*What to produce*.
Wherever the word "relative" appears in a line of the records, copy that line.

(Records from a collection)
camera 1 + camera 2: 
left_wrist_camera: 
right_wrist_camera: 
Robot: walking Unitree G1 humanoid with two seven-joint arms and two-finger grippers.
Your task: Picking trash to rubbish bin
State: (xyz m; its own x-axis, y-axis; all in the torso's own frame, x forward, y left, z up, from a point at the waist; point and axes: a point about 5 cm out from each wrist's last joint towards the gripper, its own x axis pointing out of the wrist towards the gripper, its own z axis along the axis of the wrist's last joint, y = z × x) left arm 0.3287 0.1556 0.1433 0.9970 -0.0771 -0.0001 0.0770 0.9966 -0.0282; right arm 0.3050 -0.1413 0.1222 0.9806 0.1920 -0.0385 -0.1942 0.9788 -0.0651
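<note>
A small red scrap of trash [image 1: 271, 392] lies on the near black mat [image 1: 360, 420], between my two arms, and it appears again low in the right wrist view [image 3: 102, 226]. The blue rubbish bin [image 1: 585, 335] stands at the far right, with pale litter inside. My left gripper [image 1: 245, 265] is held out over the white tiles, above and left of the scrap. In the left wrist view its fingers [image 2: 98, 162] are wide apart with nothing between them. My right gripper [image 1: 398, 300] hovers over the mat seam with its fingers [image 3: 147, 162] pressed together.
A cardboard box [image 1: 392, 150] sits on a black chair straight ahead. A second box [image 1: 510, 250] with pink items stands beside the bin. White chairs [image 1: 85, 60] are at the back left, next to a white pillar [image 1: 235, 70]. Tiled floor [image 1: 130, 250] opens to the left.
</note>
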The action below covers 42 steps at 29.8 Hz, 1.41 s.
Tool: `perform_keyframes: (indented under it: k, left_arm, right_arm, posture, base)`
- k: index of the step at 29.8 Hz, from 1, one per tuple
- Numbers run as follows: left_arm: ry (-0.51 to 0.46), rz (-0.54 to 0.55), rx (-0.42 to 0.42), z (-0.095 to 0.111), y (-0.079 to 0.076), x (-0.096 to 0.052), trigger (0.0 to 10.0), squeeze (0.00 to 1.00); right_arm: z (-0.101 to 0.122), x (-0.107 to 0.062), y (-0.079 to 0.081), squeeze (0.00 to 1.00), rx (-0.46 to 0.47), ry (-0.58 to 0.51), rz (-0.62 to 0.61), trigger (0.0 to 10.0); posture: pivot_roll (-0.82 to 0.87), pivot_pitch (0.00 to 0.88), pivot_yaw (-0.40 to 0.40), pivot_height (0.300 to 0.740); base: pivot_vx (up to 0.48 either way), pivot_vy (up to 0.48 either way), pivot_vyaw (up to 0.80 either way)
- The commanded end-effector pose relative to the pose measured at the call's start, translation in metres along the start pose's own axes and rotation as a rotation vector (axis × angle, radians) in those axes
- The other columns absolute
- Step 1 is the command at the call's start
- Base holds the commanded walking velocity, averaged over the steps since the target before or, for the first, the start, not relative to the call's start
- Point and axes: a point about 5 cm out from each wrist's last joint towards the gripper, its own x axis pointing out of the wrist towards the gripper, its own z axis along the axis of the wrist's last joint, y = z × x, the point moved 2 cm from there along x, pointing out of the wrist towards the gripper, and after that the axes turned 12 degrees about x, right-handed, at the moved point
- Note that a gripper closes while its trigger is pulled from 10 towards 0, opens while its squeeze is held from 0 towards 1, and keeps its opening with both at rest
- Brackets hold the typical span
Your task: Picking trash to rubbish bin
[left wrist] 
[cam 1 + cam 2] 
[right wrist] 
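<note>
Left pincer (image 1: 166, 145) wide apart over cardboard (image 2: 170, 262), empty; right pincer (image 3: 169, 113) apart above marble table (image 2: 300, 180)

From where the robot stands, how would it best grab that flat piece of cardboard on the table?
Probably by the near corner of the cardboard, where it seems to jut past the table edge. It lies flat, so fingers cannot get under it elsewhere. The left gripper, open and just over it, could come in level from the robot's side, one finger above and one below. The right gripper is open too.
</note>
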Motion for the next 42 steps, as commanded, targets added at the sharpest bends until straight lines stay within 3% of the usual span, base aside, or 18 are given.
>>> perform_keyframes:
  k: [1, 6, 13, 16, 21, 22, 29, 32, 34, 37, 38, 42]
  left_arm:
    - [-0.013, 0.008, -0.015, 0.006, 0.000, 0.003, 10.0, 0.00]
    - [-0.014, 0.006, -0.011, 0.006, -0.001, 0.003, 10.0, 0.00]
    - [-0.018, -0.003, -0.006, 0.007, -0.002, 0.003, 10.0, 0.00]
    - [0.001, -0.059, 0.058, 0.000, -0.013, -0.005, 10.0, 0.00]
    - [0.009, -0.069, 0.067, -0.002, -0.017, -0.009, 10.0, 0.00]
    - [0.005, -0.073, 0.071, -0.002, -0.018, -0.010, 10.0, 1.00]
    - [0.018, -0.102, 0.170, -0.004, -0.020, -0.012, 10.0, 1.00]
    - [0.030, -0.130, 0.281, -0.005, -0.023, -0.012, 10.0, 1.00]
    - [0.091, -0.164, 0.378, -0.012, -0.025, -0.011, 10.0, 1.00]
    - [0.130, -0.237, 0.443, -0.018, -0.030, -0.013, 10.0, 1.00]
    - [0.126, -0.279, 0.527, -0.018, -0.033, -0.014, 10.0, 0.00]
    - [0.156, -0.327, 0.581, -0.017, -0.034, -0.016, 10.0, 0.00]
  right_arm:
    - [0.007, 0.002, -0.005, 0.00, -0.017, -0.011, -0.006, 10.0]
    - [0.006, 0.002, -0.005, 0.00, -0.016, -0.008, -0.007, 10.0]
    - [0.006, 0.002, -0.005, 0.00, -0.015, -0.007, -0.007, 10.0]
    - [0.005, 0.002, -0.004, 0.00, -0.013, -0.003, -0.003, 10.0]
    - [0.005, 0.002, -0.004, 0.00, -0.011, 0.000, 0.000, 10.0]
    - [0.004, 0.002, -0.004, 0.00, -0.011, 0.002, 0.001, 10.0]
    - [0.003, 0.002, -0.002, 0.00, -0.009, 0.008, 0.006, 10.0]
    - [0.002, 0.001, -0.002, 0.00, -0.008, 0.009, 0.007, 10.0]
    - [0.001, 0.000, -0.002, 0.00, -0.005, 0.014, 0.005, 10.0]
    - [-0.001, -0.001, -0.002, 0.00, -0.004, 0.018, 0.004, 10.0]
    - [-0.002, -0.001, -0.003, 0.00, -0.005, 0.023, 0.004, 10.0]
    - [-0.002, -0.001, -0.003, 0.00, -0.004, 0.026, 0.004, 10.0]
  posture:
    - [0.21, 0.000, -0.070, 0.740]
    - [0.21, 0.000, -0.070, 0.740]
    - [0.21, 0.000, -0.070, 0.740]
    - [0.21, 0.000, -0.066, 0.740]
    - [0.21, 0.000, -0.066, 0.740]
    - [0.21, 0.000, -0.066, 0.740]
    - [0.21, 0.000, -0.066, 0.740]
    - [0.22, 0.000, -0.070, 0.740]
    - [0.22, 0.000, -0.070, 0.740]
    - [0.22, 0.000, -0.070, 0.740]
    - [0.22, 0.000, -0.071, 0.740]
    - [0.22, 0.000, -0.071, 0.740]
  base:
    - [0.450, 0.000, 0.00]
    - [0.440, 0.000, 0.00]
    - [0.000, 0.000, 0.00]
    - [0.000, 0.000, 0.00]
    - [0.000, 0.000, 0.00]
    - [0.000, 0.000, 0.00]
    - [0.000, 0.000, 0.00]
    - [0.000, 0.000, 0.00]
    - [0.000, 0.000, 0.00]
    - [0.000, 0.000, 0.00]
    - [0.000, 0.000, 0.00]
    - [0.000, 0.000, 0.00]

*Written reply*.
- The commanded end-effector pose relative to the pose measured at the call's start, translation in metres along the start pose's own axes and rotation as a rotation vector (axis × angle, radians) in those axes
- Base holds the commanded walking velocity, averaged over the steps since the target before or, for the first, the start, not relative to the call's start

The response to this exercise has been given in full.